### [REQUIRED ACTION]
Each line of the listing is to be copied exactly.

### [STORED DATA]
┌──

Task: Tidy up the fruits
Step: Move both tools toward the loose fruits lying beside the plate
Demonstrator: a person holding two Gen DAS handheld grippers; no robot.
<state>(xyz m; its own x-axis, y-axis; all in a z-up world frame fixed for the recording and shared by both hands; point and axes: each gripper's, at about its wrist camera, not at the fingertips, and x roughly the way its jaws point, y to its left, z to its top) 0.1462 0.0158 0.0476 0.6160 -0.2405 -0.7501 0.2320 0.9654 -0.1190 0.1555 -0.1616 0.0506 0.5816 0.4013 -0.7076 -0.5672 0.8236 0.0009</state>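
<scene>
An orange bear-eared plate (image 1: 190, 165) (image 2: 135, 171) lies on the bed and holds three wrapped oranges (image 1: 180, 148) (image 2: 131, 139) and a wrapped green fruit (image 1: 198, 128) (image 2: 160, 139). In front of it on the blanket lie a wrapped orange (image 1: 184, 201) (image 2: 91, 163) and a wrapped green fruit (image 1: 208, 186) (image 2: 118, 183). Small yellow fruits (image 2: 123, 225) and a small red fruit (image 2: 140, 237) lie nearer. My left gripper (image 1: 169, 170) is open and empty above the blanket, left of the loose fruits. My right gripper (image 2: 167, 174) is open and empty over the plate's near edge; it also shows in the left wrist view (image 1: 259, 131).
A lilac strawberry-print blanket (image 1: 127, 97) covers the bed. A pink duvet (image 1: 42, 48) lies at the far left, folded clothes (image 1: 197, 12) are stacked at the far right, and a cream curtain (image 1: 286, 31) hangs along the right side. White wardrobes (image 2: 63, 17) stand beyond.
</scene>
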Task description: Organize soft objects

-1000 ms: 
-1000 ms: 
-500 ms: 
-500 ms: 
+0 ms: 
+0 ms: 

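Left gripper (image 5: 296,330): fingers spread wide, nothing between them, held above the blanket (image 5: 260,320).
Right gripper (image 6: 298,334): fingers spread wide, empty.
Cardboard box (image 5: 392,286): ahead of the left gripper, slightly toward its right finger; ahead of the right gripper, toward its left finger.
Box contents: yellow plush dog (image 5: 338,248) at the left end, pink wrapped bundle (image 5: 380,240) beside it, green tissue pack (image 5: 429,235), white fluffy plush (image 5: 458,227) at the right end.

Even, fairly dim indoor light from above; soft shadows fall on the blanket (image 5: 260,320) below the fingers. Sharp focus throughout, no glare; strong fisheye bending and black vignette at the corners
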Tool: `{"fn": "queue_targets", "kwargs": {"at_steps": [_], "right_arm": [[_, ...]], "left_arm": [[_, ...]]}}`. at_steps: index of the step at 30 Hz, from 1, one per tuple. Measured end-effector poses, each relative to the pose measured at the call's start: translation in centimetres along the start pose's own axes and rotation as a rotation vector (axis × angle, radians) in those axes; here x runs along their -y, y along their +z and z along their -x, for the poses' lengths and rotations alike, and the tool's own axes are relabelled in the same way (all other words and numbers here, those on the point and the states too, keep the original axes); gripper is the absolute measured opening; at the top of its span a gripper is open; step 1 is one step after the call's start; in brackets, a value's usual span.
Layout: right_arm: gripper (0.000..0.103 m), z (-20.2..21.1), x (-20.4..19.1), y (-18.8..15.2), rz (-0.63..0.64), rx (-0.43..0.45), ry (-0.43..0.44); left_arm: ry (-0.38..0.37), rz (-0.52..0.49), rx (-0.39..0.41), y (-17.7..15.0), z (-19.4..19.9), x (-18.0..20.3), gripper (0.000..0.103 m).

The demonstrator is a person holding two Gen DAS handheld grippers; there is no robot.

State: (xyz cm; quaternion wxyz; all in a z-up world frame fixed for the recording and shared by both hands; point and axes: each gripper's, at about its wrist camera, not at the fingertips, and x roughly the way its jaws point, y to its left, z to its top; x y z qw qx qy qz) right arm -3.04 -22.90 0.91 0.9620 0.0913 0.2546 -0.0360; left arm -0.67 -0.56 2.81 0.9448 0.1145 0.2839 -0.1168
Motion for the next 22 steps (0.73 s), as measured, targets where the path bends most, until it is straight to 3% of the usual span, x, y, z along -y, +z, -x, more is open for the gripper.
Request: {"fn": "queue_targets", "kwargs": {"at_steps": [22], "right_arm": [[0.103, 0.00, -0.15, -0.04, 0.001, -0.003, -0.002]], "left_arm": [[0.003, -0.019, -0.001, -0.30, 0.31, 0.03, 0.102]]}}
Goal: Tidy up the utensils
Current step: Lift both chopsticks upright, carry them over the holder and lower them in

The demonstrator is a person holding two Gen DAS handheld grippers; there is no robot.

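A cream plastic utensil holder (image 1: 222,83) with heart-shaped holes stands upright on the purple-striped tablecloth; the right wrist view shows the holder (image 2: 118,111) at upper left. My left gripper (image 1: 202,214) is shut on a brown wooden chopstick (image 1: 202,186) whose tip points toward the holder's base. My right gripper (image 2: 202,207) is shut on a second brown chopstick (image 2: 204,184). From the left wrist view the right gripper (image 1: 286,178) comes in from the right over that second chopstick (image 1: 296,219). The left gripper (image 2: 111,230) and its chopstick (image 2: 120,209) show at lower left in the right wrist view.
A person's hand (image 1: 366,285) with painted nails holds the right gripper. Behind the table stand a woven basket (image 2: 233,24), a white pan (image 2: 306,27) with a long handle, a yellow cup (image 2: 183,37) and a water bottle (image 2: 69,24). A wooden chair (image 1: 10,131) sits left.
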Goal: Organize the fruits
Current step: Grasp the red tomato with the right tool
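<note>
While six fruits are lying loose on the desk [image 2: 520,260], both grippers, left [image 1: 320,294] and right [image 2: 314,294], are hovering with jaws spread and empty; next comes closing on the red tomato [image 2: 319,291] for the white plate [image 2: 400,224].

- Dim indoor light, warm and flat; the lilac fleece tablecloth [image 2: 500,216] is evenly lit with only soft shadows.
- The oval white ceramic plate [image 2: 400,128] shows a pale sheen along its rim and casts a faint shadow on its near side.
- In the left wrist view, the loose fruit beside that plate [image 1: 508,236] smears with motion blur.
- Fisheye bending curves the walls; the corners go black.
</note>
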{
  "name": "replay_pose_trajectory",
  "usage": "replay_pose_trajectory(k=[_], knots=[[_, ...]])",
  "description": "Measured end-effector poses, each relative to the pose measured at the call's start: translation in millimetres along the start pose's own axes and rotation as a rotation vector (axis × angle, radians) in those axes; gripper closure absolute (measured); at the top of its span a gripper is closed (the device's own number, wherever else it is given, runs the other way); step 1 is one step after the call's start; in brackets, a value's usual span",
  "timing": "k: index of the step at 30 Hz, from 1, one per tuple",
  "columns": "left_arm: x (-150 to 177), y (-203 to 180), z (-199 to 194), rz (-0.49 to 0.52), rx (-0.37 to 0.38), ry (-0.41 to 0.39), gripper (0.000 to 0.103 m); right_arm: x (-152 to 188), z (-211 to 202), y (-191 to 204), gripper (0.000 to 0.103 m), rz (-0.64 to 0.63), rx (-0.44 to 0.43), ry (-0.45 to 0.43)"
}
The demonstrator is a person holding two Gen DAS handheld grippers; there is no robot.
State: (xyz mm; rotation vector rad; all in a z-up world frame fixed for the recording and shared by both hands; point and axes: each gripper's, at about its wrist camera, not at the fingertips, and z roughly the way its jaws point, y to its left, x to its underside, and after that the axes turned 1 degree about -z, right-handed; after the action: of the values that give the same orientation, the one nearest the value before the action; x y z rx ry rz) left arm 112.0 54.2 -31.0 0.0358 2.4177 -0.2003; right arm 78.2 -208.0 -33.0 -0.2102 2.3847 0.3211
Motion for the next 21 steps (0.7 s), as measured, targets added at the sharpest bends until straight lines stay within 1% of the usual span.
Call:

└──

### [THE ANSWER]
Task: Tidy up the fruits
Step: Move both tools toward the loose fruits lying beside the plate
Demonstrator: a person holding two Gen DAS handheld grippers; no robot.
<state>(xyz m; its own x-axis, y-axis; all in a z-up world frame fixed for the recording and shared by both hands; point and axes: each gripper's, at about its wrist camera, not at the fingertips, and x roughly the way its jaws point, y to its left, z to its top) 0.1462 0.0158 0.0476 0.6160 -0.2405 -0.7501 0.2320 0.9654 -0.1190 0.1555 -0.1616 0.0506 0.5816 0.4013 -0.7076 -0.5672 0.8236 0.0009</state>
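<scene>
An orange bear-eared plate (image 1: 190, 165) (image 2: 135, 171) lies on the bed and holds three wrapped oranges (image 1: 180, 148) (image 2: 131, 139) and a wrapped green fruit (image 1: 198, 128) (image 2: 160, 139). In front of it on the blanket lie a wrapped orange (image 1: 184, 201) (image 2: 91, 163) and a wrapped green fruit (image 1: 208, 186) (image 2: 118, 183). Small yellow fruits (image 2: 123, 225) and a small red fruit (image 2: 140, 237) lie nearer. My left gripper (image 1: 169, 170) is open and empty above the blanket, left of the loose fruits. My right gripper (image 2: 167, 174) is open and empty over the plate's near edge; it also shows in the left wrist view (image 1: 259, 131).
A lilac strawberry-print blanket (image 1: 127, 97) covers the bed. A pink duvet (image 1: 42, 48) lies at the far left, folded clothes (image 1: 197, 12) are stacked at the far right, and a cream curtain (image 1: 286, 31) hangs along the right side. White wardrobes (image 2: 63, 17) stand beyond.
</scene>
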Task description: Organize soft objects

-1000 ms: 
-1000 ms: 
-500 ms: 
-500 ms: 
+0 ms: 
+0 ms: 

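Left gripper (image 5: 296,330): fingers spread wide, nothing between them, held above the blanket (image 5: 260,320).
Right gripper (image 6: 298,334): fingers spread wide, empty.
Cardboard box (image 5: 392,286): ahead of the left gripper, slightly toward its right finger; ahead of the right gripper, toward its left finger.
Box contents: yellow plush dog (image 5: 338,248) at the left end, pink wrapped bundle (image 5: 380,240) beside it, green tissue pack (image 5: 429,235), white fluffy plush (image 5: 458,227) at the right end.

Even, fairly dim indoor light from above; soft shadows fall on the blanket (image 5: 260,320) below the fingers. Sharp focus throughout, no glare; strong fisheye bending and black vignette at the corners
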Tool: `{"fn": "queue_targets", "kwargs": {"at_steps": [_], "right_arm": [[_, ...]], "left_arm": [[_, ...]]}}`. at_steps: index of the step at 30 Hz, from 1, one per tuple. Measured end-effector poses, each relative to the pose measured at the call's start: translation in centimetres along the start pose's own axes and rotation as a rotation vector (axis × angle, radians) in those axes; here x runs along their -y, y along their +z and z along their -x, for the poses' lengths and rotations alike, and the tool's own axes are relabelled in the same way (all other words and numbers here, those on the point and the states too, keep the original axes); gripper is the absolute measured opening; at the top of its span a gripper is open; step 1 is one step after the call's start; in brackets, a value's usual span.
Layout: right_arm: gripper (0.000..0.103 m), z (-20.2..21.1), x (-20.4..19.1), y (-18.8..15.2), rz (-0.63..0.64), rx (-0.43..0.45), ry (-0.43..0.44); left_arm: ry (-0.38..0.37), rz (-0.52..0.49), rx (-0.39..0.41), y (-17.7..15.0), z (-19.4..19.9), x (-18.0..20.3), gripper (0.000..0.103 m).

The demonstrator is a person holding two Gen DAS handheld grippers; there is no robot.

State: (xyz cm; quaternion wxyz; all in a z-up world frame fixed for the recording and shared by both hands; point and axes: each gripper's, at about its wrist camera, not at the fingertips, and x roughly the way its jaws point, y to its left, z to its top; x y z qw qx qy qz) right arm -3.04 -22.90 0.91 0.9620 0.0913 0.2546 -0.0360; left arm -0.67 -0.56 2.81 0.9448 0.1145 0.2839 -0.1168
Motion for the next 22 steps (0.73 s), as measured, targets where the path bends most, until it is straight to 3% of the usual span, x, y, z along -y, +z, -x, more is open for the gripper.
Request: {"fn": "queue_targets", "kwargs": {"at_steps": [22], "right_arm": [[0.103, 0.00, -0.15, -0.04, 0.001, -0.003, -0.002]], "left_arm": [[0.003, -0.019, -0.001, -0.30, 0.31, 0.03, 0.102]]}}
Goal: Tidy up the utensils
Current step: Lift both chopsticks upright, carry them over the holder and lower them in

The demonstrator is a person holding two Gen DAS handheld grippers; there is no robot.

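A cream plastic utensil holder (image 1: 222,83) with heart-shaped holes stands upright on the purple-striped tablecloth; the right wrist view shows the holder (image 2: 118,111) at upper left. My left gripper (image 1: 202,214) is shut on a brown wooden chopstick (image 1: 202,186) whose tip points toward the holder's base. My right gripper (image 2: 202,207) is shut on a second brown chopstick (image 2: 204,184). From the left wrist view the right gripper (image 1: 286,178) comes in from the right over that second chopstick (image 1: 296,219). The left gripper (image 2: 111,230) and its chopstick (image 2: 120,209) show at lower left in the right wrist view.
A person's hand (image 1: 366,285) with painted nails holds the right gripper. Behind the table stand a woven basket (image 2: 233,24), a white pan (image 2: 306,27) with a long handle, a yellow cup (image 2: 183,37) and a water bottle (image 2: 69,24). A wooden chair (image 1: 10,131) sits left.
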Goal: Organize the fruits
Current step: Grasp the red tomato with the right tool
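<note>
While six fruits are lying loose on the desk [image 2: 520,260], both grippers, left [image 1: 320,294] and right [image 2: 314,294], are hovering with jaws spread and empty; next comes closing on the red tomato [image 2: 319,291] for the white plate [image 2: 400,224].

- Dim indoor light, warm and flat; the lilac fleece tablecloth [image 2: 500,216] is evenly lit with only soft shadows.
- The oval white ceramic plate [image 2: 400,128] shows a pale sheen along its rim and casts a faint shadow on its near side.
- In the left wrist view, the loose fruit beside that plate [image 1: 508,236] smears with motion blur.
- Fisheye bending curves the walls; the corners go black.
</note>
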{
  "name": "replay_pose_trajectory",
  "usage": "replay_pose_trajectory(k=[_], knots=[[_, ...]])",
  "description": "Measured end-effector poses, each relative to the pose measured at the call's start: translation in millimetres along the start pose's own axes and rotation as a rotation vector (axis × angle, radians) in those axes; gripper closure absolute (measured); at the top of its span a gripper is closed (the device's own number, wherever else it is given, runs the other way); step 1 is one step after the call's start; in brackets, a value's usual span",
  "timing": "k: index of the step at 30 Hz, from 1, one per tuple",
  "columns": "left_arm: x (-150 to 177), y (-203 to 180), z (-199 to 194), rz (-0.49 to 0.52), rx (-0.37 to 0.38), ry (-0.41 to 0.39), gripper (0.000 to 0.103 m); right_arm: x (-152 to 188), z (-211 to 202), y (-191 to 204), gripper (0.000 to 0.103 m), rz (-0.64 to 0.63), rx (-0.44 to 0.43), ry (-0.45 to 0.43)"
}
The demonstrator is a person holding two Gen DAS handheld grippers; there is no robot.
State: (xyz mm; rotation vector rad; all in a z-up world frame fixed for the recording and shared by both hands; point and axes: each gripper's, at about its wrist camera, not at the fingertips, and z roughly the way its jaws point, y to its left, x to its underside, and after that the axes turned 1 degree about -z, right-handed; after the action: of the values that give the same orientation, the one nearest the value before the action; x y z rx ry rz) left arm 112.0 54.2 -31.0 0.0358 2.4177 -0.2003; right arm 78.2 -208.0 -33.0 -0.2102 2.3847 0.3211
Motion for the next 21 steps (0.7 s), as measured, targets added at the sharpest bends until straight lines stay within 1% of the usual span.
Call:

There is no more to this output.